*** MATERIAL PROVIDED ***
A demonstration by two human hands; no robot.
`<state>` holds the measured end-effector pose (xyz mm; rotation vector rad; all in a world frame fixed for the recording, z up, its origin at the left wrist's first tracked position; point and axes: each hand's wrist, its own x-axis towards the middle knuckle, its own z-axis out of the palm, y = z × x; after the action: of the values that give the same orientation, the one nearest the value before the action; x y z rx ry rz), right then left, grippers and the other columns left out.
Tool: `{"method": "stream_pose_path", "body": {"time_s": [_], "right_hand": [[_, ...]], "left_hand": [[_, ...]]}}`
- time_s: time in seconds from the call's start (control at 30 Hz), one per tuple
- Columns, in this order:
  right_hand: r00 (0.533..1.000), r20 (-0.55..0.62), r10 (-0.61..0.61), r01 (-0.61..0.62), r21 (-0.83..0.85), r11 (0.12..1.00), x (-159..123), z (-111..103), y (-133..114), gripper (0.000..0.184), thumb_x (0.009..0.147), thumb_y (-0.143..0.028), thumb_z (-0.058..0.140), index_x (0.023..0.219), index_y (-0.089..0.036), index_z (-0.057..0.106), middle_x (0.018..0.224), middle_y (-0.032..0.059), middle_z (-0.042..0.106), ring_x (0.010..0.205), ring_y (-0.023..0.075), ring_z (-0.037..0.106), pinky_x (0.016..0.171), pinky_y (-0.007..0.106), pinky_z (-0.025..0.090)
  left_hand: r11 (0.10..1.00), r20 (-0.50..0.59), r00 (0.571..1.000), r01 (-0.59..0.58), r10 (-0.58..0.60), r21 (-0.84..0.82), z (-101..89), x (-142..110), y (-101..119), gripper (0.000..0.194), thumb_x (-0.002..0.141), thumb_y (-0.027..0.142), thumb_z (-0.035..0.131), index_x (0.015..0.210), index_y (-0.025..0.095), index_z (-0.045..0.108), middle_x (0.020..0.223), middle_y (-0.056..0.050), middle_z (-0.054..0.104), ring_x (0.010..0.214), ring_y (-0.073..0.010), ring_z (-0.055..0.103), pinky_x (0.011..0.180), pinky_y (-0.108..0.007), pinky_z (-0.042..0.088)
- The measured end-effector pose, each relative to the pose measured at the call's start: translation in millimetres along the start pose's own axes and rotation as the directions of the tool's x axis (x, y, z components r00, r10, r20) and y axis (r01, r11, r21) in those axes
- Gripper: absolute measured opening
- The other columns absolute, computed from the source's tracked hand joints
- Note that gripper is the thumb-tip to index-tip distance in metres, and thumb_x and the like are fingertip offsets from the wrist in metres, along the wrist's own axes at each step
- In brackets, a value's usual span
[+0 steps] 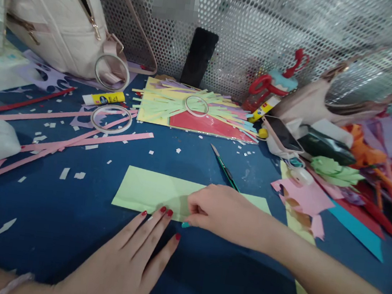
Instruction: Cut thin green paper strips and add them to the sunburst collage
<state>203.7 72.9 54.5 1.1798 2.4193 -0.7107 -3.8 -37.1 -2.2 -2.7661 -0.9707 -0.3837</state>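
1. Head view: your green sheet [155, 189] lies flat, long side running L–R, just beyond your L fingertips & partly under your R hand [223, 212].
2. L hand [121, 262]: fingers straight, slightly fanned, palm down, tips on the sheet's nr edge; no grip on anything visible.
3. R hand: fingers curled, thumb tip at the sheet's nr edge, close to L fingertips. Looks like pressing or pinching; can't tell if paper's actually between thumb & finger.
4. Faint line along the nr edge, poss. a crease, L of the R thumb; too fine to be sure. If so, creasing's prob. only just begun.
5. Done, by the look of it: lots of strips cut. Strip pile [155, 96] sits well beyond both sets of fingers, w/ a ring [195, 114] on top; pink strips [121, 139] lie beyond & L of the L fingers.
6. Not done: sheet's one piece, no cuts visible, though your R hand & arm hide some of it.
7. Green tool [227, 170] lies just beyond R knuckles, unheld. Glue stick [111, 98], also unheld, is well beyond L fingers, nr the pink strips.
8. White scraps [80, 175] litter the area L of & beyond L fingers.
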Motion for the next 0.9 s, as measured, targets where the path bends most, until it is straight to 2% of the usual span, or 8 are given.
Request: {"method": "stream_pose_path", "body": {"time_s": [0.23, 0.33, 0.47, 0.6, 0.77, 0.9], "right_hand": [[0.989, 0.083, 0.121, -0.111, -0.121, 0.986, -7.5, -2.4, 6.8, 0.026, 0.088, -0.032, 0.068, 0.068, -0.019, 0.060, 0.075, 0.0000, 0.069, 0.076, 0.0193, 0.062, 0.058, 0.027, 0.027], [0.978, 0.106, 0.182, -0.165, -0.155, 0.974, -12.8, -2.3, 10.8, 0.024, 0.089, -0.032, 0.068, 0.069, -0.019, 0.061, 0.077, 0.0009, 0.069, 0.076, 0.0199, 0.064, 0.057, 0.027, 0.027], [0.970, 0.089, 0.226, -0.211, -0.152, 0.966, -22.4, 2.0, 24.1, 0.027, 0.088, -0.035, 0.068, 0.067, -0.020, 0.059, 0.074, 0.0004, 0.068, 0.073, 0.0193, 0.063, 0.057, 0.027, 0.027], [0.965, 0.064, 0.254, -0.242, -0.147, 0.959, -33.3, 10.9, 40.4, 0.028, 0.088, -0.034, 0.066, 0.066, -0.020, 0.057, 0.072, 0.0002, 0.067, 0.076, 0.0210, 0.063, 0.058, 0.028, 0.027], [0.983, -0.002, 0.185, -0.185, -0.041, 0.982, -47.9, 21.5, 53.0, 0.021, 0.090, -0.029, 0.061, 0.072, -0.020, 0.059, 0.075, -0.0003, 0.066, 0.072, 0.0182, 0.060, 0.060, 0.028, 0.031], [0.996, -0.036, 0.082, -0.080, 0.060, 0.995, -54.3, 27.2, 49.2, 0.018, 0.093, -0.020, 0.053, 0.076, -0.020, 0.057, 0.079, -0.0002, 0.065, 0.072, 0.0161, 0.057, 0.063, 0.029, 0.035]], "left_hand": [[0.999, 0.017, 0.999, -0.037, 0.037, -0.024, 0.3, -0.9, -2.3, 0.063, 0.098, 0.058, 0.037, 0.129, 0.011, 0.064, 0.131, -0.020, 0.064, 0.126, -0.0331, 0.052, 0.111, -0.046, 0.018], [0.999, 0.062, 0.998, -0.017, 0.020, -0.049, 1.0, -1.3, -2.1, 0.064, 0.097, 0.058, 0.040, 0.134, 0.009, 0.060, 0.135, -0.022, 0.060, 0.130, -0.0335, 0.049, 0.112, -0.046, 0.021], [0.996, 0.114, 0.993, 0.001, 0.008, -0.084, -0.1, -2.9, -1.1, 0.068, 0.096, 0.060, 0.043, 0.140, 0.010, 0.056, 0.139, -0.022, 0.057, 0.133, -0.0332, 0.047, 0.111, -0.045, 0.025], [0.996, 0.084, 0.996, -0.020, 0.027, -0.086, -1.7, -4.7, -0.7, 0.068, 0.096, 0.063, 0.042, 0.137, 0.011, 0.059, 0.138, -0.022, 0.058, 0.130, -0.0335, 0.049, 0.109, -0.044, 0.027], [1.000, -0.005, 1.000, -0.003, 0.003, -0.020, 3.3, -1.5, -1.6, 0.064, 0.097, 0.064, 0.040, 0.127, 0.014, 0.067, 0.133, -0.020, 0.062, 0.127, -0.0316, 0.052, 0.111, -0.043, 0.019], [1.000, -0.022, 1.000, -0.020, 0.019, -0.023, 5.1, 1.2, -3.0, 0.063, 0.098, 0.063, 0.038, 0.127, 0.017, 0.067, 0.134, -0.017, 0.062, 0.129, -0.0311, 0.049, 0.111, -0.045, 0.018]]}}
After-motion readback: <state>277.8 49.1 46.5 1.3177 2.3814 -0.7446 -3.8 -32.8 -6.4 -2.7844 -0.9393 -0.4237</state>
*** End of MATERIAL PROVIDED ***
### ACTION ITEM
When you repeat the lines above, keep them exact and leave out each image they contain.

### RESPONSE
A demonstration by two human hands; no robot.
`<state>` holds the measured end-effector pose (xyz mm; rotation vector rad; all in a world frame fixed for the recording, z up, its origin at the left wrist's first tracked position; point and axes: each hand's wrist, its own x-axis towards the middle knuckle, its own z-axis out of the palm, y = z × x; after the action: of the values that give the same orientation, the one nearest the value before the action; x y z rx ry rz), right then left, grippers and the other columns left out.
Tool: `{"method": "stream_pose_path", "body": {"time_s": [_], "right_hand": [[_, ...]], "left_hand": [[_, ...]]}}`
- time_s: time in seconds from the call's start (control at 30 Hz), one per tuple
- Columns, in this order:
  right_hand: r00 (0.533..1.000), r20 (-0.55..0.62), r10 (-0.61..0.61), r01 (-0.61..0.62), r21 (-0.83..0.85), r11 (0.12..1.00), x (-159..123), z (-111..103), y (-133..114), gripper (0.000..0.184), thumb_x (0.009..0.147), thumb_y (-0.143..0.028), thumb_z (-0.058..0.140), index_x (0.023..0.219), index_y (-0.089..0.036), index_z (-0.057..0.106), middle_x (0.018..0.224), middle_y (-0.032..0.059), middle_z (-0.042..0.106), ring_x (0.010..0.205), ring_y (-0.023..0.075), ring_z (-0.037..0.106), pinky_x (0.016..0.171), pinky_y (-0.007..0.106), pinky_z (-0.025..0.090)
  left_hand: r11 (0.10..1.00), r20 (-0.50..0.59), r00 (0.571..1.000), r01 (-0.59..0.58), r10 (-0.58..0.60), r21 (-0.84..0.82), z (-101..89), x (-142..110), y (-101..119), gripper (0.000..0.194), thumb_x (-0.002..0.141), thumb_y (-0.027..0.142), thumb_z (-0.035..0.131), index_x (0.015..0.210), index_y (-0.025..0.095), index_z (-0.045..0.108), middle_x (0.020..0.223), middle_y (-0.056..0.050), middle_z (-0.054..0.104), ring_x (0.010..0.214), ring_y (-0.073..0.010), ring_z (-0.055..0.103), pinky_x (0.011..0.180), pinky_y (-0.108..0.007), pinky_z (-0.042..0.088)
- The measured end-effector pose, each relative to the pose measured at the call's start: translation in millimetres along the start pose's own axes and rotation as the directions of the tool's x axis (x, y, z components r00, r10, r20) and y axis (r01, r11, r21) in those axes
- Gripper: absolute measured opening
- The other columns absolute, computed from the source's tracked hand joints
- Note that gripper is the thumb-tip to index-tip distance in metres, and thumb_x and the like are fingertip offsets from the wrist in metres, along the wrist's own axes at each step
- In brackets, a value's usual span
[+0 steps] 
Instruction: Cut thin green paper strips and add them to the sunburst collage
<state>203.7 72.9 54.5 1.1798 2.4193 -0.7107 -3.8 -37.1 -2.2 -2.7661 -0.9707 -0.3837</state>
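1. Head view: your green sheet [155, 189] lies flat, long side running L–R, just beyond your L fingertips & partly under your R hand [223, 212].
2. L hand [121, 262]: fingers straight, slightly fanned, palm down, tips on the sheet's nr edge; no grip on anything visible.
3. R hand: fingers curled, thumb tip at the sheet's nr edge, close to L fingertips. Looks like pressing or pinching; can't tell if paper's actually between thumb & finger.
4. Faint line along the nr edge, poss. a crease, L of the R thumb; too fine to be sure. If so, creasing's prob. only just begun.
5. Done, by the look of it: lots of strips cut. Strip pile [155, 96] sits well beyond both sets of fingers, w/ a ring [195, 114] on top; pink strips [121, 139] lie beyond & L of the L fingers.
6. Not done: sheet's one piece, no cuts visible, though your R hand & arm hide some of it.
7. Green tool [227, 170] lies just beyond R knuckles, unheld. Glue stick [111, 98], also unheld, is well beyond L fingers, nr the pink strips.
8. White scraps [80, 175] litter the area L of & beyond L fingers.
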Motion for the next 0.9 s, as measured, targets where the path bends most, until it is straight to 2% of the usual span, or 8 are given.
Request: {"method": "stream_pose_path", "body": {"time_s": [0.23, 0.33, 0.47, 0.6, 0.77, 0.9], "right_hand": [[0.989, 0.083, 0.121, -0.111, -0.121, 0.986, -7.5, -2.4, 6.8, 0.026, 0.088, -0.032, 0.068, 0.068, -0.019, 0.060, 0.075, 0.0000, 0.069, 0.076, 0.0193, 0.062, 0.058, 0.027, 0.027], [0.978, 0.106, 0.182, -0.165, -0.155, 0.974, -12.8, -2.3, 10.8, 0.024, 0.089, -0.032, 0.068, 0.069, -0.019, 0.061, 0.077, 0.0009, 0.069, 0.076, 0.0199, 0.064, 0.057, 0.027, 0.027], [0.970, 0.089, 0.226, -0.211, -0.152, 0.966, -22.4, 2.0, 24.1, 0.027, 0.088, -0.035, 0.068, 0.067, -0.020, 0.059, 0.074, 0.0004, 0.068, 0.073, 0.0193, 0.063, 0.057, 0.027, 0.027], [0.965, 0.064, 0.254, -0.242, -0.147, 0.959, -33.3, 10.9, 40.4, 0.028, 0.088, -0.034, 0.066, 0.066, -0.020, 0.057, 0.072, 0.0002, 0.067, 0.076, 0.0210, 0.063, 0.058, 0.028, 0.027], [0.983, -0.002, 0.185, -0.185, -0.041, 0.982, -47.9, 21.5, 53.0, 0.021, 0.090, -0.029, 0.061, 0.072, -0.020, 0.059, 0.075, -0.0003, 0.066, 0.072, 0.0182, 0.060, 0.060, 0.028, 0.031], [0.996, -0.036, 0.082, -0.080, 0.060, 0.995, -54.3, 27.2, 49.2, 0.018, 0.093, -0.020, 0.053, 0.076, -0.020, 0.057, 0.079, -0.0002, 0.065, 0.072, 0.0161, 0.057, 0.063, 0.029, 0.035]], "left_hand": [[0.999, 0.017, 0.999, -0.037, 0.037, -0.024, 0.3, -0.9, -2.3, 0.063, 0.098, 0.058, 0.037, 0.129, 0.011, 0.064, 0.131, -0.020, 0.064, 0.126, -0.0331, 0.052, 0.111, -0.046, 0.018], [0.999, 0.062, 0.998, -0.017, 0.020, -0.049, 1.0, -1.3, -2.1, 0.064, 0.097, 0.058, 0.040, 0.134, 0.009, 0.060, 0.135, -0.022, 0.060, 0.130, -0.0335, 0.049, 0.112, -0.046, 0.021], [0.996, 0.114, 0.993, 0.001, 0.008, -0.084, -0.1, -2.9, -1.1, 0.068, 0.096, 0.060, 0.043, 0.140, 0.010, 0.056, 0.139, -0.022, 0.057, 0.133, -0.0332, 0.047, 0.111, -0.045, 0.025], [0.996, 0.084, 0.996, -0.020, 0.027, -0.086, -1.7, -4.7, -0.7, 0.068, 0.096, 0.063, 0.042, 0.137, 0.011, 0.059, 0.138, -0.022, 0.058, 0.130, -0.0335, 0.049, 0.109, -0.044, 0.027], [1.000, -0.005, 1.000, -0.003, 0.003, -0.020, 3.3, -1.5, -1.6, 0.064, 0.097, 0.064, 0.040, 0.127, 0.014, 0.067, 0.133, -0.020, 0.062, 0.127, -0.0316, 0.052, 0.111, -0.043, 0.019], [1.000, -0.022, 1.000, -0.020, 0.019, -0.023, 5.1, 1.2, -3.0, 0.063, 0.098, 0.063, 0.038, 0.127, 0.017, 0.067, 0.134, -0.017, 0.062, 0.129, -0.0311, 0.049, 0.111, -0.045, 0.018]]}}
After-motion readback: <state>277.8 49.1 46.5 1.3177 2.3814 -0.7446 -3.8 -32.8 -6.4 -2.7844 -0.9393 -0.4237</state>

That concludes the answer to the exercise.